BEGIN

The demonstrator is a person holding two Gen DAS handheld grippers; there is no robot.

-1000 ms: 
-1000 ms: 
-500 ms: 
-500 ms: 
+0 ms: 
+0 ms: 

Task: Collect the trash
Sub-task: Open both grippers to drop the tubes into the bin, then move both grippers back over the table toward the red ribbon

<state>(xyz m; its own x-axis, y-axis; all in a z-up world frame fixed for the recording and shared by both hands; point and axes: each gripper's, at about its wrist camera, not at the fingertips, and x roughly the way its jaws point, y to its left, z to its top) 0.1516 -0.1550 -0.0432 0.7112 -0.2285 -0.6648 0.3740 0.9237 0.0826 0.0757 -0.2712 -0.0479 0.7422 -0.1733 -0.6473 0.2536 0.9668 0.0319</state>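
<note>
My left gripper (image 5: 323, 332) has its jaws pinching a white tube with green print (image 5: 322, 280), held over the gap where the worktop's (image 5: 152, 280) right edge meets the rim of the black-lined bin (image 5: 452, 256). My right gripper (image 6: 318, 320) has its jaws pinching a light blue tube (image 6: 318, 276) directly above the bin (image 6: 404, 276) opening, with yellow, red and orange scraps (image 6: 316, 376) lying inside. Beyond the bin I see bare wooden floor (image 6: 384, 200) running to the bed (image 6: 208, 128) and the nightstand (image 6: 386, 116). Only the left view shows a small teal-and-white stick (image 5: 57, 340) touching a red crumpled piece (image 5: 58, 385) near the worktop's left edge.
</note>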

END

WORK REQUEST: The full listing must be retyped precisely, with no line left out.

EXERCISE ANSWER:
The demonstrator is a person holding two Gen DAS handheld grippers; there is no robot.

-1000 ms: 
-1000 ms: 
-500 ms: 
-500 ms: 
+0 ms: 
+0 ms: 

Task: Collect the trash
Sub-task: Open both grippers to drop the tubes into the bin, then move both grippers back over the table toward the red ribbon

<state>(xyz m; its own x-axis, y-axis; all in a z-up world frame fixed for the recording and shared by both hands; point and axes: each gripper's, at about its wrist camera, not at the fingertips, and x roughly the way its jaws point, y to its left, z to its top) 0.1516 -0.1550 -0.0432 0.7112 -0.2285 -0.6648 0.3740 0.9237 0.0826 0.0757 -0.2712 -0.0479 0.7422 -0.1733 -0.6473 0.2536 0.9668 0.0319</state>
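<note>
My left gripper (image 5: 323, 332) has its jaws pinching a white tube with green print (image 5: 322, 280), held over the gap where the worktop's (image 5: 152, 280) right edge meets the rim of the black-lined bin (image 5: 452, 256). My right gripper (image 6: 318, 320) has its jaws pinching a light blue tube (image 6: 318, 276) directly above the bin (image 6: 404, 276) opening, with yellow, red and orange scraps (image 6: 316, 376) lying inside. Beyond the bin I see bare wooden floor (image 6: 384, 200) running to the bed (image 6: 208, 128) and the nightstand (image 6: 386, 116). Only the left view shows a small teal-and-white stick (image 5: 57, 340) touching a red crumpled piece (image 5: 58, 385) near the worktop's left edge.
</note>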

This answer has no further content.